• [Exercise prompt] Nothing but a number is wanted: the count of lines in the records below that include "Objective".

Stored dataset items
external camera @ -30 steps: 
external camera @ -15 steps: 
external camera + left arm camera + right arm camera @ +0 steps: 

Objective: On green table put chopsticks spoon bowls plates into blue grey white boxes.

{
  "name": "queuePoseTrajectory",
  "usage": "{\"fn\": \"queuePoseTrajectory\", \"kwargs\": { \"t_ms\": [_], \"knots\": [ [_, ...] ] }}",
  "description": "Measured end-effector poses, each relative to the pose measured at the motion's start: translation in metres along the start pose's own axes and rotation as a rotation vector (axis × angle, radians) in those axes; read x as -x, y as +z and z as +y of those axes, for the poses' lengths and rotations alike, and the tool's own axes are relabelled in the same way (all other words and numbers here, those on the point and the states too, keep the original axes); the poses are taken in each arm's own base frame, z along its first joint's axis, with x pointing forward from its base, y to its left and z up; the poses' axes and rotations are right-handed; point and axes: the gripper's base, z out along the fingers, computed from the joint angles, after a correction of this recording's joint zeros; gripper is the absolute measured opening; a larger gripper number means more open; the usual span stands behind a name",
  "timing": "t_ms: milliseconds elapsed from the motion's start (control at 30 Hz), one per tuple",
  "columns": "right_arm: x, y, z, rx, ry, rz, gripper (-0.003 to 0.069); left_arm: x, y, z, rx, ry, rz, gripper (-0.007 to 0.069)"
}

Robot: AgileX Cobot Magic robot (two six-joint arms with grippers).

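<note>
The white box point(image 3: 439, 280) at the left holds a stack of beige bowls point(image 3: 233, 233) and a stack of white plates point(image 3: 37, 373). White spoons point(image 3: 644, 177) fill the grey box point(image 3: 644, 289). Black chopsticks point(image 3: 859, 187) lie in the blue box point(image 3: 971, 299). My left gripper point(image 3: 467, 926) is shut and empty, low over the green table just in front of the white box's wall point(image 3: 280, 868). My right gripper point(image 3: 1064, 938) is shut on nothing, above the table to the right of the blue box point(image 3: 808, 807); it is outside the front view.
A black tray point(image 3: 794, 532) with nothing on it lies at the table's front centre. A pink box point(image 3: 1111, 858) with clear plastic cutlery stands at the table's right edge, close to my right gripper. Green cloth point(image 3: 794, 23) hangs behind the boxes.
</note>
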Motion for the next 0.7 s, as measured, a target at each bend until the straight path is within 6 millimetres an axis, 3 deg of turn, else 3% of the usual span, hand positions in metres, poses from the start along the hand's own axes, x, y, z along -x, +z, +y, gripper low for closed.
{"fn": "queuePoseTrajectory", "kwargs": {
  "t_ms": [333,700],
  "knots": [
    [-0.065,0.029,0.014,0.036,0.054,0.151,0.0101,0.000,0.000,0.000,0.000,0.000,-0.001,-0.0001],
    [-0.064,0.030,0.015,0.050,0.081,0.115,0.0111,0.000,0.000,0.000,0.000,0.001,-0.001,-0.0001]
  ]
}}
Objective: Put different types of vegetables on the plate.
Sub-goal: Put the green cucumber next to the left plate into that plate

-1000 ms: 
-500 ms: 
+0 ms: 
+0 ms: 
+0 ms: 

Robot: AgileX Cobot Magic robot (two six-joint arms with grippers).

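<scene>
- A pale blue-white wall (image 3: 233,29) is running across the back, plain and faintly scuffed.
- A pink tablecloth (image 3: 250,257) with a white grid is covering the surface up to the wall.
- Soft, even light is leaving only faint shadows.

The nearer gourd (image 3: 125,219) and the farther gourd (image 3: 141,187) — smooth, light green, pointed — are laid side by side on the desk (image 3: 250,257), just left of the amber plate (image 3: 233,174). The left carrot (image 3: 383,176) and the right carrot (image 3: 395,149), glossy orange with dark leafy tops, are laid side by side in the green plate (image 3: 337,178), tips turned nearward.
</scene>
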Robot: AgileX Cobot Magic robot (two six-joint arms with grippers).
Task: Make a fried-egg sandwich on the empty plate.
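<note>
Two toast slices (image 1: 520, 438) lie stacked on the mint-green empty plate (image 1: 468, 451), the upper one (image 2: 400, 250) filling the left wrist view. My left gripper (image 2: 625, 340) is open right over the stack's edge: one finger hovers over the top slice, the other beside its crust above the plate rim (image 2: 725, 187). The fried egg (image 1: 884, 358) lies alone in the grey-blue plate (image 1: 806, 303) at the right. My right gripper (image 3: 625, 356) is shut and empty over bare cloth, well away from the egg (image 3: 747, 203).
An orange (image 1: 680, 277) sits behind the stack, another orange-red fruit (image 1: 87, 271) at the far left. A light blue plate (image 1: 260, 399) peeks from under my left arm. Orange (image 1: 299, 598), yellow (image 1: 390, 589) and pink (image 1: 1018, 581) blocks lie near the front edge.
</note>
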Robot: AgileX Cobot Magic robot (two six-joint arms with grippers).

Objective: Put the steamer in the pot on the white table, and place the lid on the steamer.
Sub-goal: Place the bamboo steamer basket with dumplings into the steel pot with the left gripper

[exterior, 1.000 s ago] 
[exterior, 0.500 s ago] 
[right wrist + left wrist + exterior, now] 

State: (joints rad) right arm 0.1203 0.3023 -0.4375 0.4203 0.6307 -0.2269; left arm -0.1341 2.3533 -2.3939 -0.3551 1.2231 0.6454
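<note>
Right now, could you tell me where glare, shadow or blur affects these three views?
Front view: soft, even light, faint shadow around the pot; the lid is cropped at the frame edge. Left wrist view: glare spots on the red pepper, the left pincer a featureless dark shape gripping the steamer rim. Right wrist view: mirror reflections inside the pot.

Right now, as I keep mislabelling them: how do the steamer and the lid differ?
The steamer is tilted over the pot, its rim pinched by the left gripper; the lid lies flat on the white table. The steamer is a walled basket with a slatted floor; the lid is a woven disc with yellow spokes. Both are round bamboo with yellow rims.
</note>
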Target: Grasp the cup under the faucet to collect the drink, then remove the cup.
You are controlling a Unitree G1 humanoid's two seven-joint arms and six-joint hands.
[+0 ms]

• [Answer for the task] 3